Treatment for Borderline personality disorder: Dialectical Behavior Therapy- DBT and Medication
Dialectical Behavior Therapy (DBT) is a skill-building therapeutic approach developed in the 1970s by Marsha Linehan, PhD. Although DBT was originally developed for the treatment of women with Borderline Personality Disorder (BPD), it has proven effective for a wide range of psychiatric disorders, including depression, anxiety disorders, substance abuse, and eating disorders. "This type of therapy focuses on the concept of mindfulness, or being aware of and attentive to the current situation. DBT teaches skills to control intense emotions, reduces self-destructive behaviors, and improves relationships. It seeks to achieve a balance between changing and accepting beliefs and behaviors." (NIH)
http://www.nytimes.com/2011/06/23/health/23lives.html?_r=0
DBT assumes the problems of BPD individuals are twofold:
1. Individuals with Borderline personality disorder do not have many very important capabilities, including sufficient interpersonal skills, emotional and self regulation capacities (including the ability to self regulate biological systems) and the ability to tolerate distress.
2. Personal and environmental factors block coping skills and interfere with self regulation abilities the individual does have, often reinforce maladaptive behavioral patterns, and punish improved adaptive behaviors.
In DBT, treatment requires confrontation, commitment and patient responsibility, on the one hand, and on the other, focuses considerable therapeutic energy on accepting and validating the patient's current condition while simultaneously teaching a broad range of behavioral skills. Confrontation is balanced by support. The therapeutic task, over time, is to balance this focus on acceptance with a corresponding focus on change.
• Treatment:
•
• Capability Enhancement focuses on increasing behavioral and self regulation. All patients in DBT receive psycho-educational skills training in five areas: mindfulness (to improve control of attention and the mind), interpersonal skills and conflict management, emotional regulation, distress tolerance, and self management.

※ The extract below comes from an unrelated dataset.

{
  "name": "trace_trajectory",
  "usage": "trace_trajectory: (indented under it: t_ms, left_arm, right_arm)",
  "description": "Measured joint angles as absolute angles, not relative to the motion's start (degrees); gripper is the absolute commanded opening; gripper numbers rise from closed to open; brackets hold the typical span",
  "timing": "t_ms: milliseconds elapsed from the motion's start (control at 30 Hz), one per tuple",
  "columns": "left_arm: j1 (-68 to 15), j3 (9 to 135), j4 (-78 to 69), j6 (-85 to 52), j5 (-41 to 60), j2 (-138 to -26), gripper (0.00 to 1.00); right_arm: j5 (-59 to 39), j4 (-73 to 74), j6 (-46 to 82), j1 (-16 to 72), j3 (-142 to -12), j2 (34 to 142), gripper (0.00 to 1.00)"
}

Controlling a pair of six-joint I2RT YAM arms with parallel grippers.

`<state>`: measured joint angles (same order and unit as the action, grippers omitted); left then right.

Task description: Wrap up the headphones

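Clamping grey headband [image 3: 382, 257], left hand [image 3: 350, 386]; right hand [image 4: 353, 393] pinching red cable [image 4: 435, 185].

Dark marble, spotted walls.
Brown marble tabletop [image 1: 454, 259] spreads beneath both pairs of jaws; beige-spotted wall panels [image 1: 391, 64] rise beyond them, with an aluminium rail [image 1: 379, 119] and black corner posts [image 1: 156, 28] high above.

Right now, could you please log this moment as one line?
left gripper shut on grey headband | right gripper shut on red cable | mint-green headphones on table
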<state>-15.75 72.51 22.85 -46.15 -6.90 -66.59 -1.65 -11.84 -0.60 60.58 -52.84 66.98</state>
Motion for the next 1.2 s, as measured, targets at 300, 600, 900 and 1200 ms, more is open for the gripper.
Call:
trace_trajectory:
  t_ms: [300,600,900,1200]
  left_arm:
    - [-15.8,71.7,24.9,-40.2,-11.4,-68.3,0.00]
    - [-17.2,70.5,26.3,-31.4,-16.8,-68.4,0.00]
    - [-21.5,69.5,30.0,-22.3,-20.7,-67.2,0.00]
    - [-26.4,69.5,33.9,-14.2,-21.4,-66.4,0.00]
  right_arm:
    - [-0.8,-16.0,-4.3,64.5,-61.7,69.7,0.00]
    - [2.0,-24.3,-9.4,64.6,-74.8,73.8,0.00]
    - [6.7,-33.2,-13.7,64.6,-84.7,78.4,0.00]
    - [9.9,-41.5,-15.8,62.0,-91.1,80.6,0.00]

• Motivational Enhancement focuses on making sure that clinical progress is reinforced (rather than punished), that maladaptive behavior is not reinforced, and on reducing other factors (such as emotions or beliefs) that inhibit or interfere with clinical progress. Generally, this requires intensive (at least weekly sessions of one to one and a half hours) individual therapy. The full range of effective cognitive and behavioral therapies are integrated into the treatment targeting in order of importance: reducing suicidal and other life threatening behaviors; reducing therapy-interfering behaviors (including noncompliance and dropping out of treatment); reducing sever quality of life interfering behaviors (including Axis I disorders, such as depression and eating or / and substance abuse disorders); increasing skillful coping behaviors, including distress tolerance emotion regulation, interpersonal effectiveness, and mindfulness; reducing traumatic emotional experiencing, including post-traumatic stress responses (for example, continuing reactions to childhood trauma); enhancing self-respect and mastery and reducing problems in lying; and resolving a sense of incompleteness.

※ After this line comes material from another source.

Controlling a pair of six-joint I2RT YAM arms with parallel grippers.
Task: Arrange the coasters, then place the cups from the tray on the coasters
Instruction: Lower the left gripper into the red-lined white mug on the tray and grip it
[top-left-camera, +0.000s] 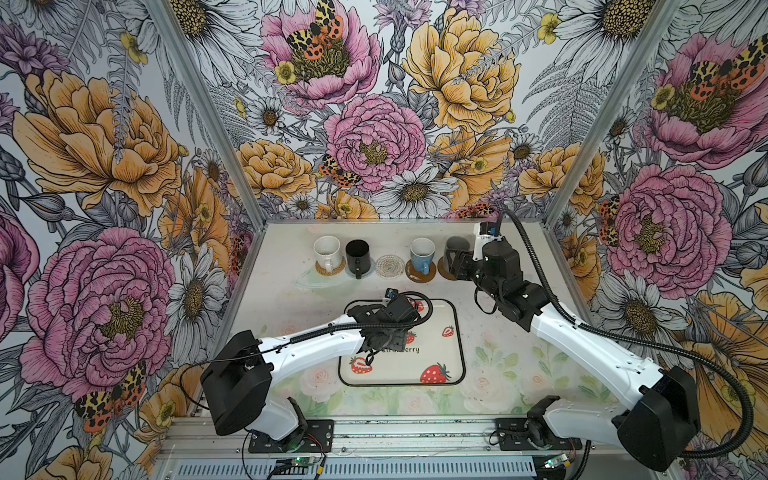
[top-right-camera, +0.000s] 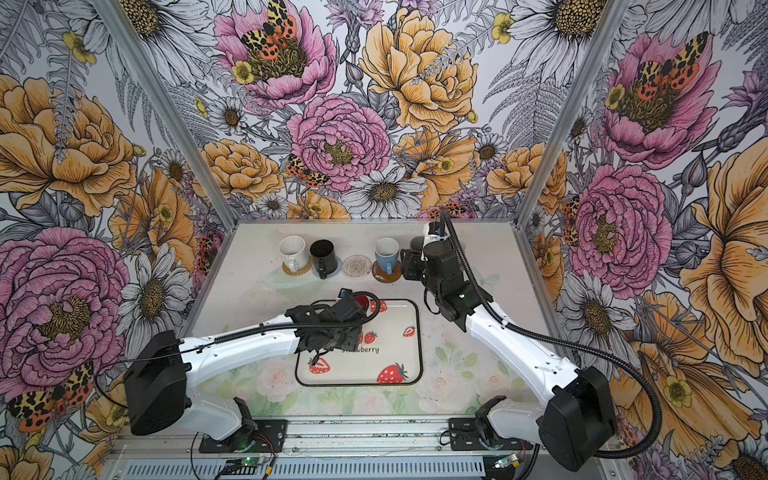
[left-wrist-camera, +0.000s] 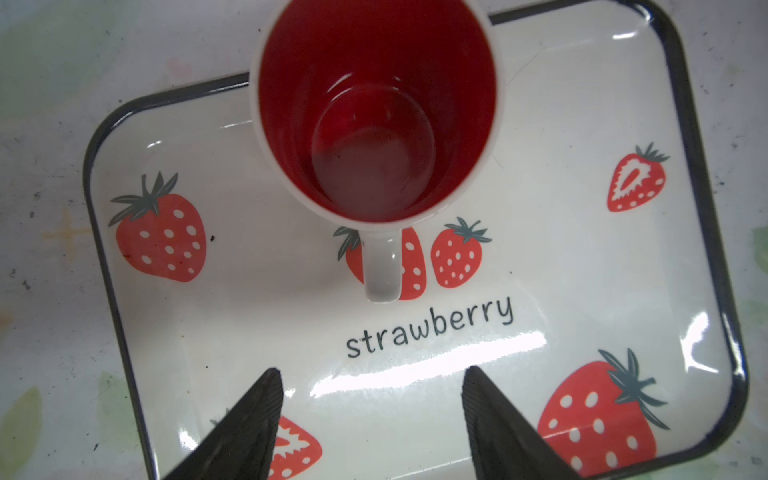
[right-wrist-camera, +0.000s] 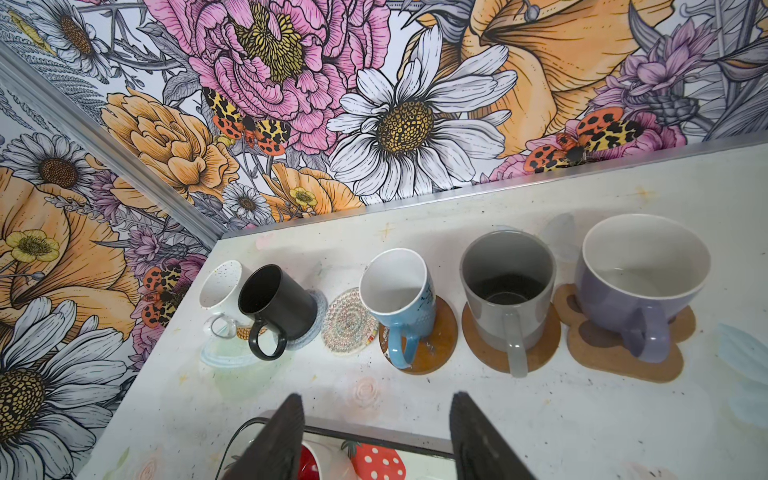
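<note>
From where I stand, the job looks nearly finished. Five cups sit in a row along the back of the pale table: the white speckled mug on the woven tan rattan coaster, the black mug on the pale blue-grey woven coaster, the light blue mug with a white inside on a brown disc coaster, the grey mug on the second brown disc coaster, and the lavender mug on the tan paw-shaped coaster. Only the clear beaded coaster, between the black and light blue mugs, lies bare. The last cup, the white mug with a red inside, stands upright at the far end of the white strawberry-print tray with a thin black rim, its handle turned toward the left gripper. I'd say one pick and one placement remain. The left arm reaches in low over the tray with its wrist bent down. Its fingers are spread and empty, stopping short of the handle. The right arm stretches to the back right, hiding the lavender mug in both top views. The right gripper hovers in front of the row, jaws parted around nothing.
</note>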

• Enhancing Generalization. Learning to be effective in a therapist's office or an inpatient or residential setting is useless if the new behaviors do not generalize to the patient's everyday life settings. The third task of therapy, therefore, is to ensure generalization of new behaviors to the natural environment. In DBT this is generally done by phone consultations between patient and individual therapist. In inpatient, residential, and day treatment settings this might be done by on site consultants with "office hours" for skills consultation.
•
•
• Enhancing Therapist's Capability and Motivation. An effective treatment is useless if the therapist is unable or unmotivated to apply the treatment when it is required. Enhancing the therapist's capabilities and motivation to treat effectively is an unrecognized but essential part of any treatment program. In DBT, this function of treatment is met by weekly team consultation meetings of all DBT therapists. The goal of these meetings is to provide consultation and support for therapists in their attempts to apply DBT.
•
•
•
• MEDICATION:
•
•
• Pharmacological treatments are often prescribed based on specific target symptoms shown by the individual patient. Antidepressant drugs and mood stabilizers may be helpful for depressed and/or unstable mood. Antipsychotic drugs may also be used when there are distortions in thinking.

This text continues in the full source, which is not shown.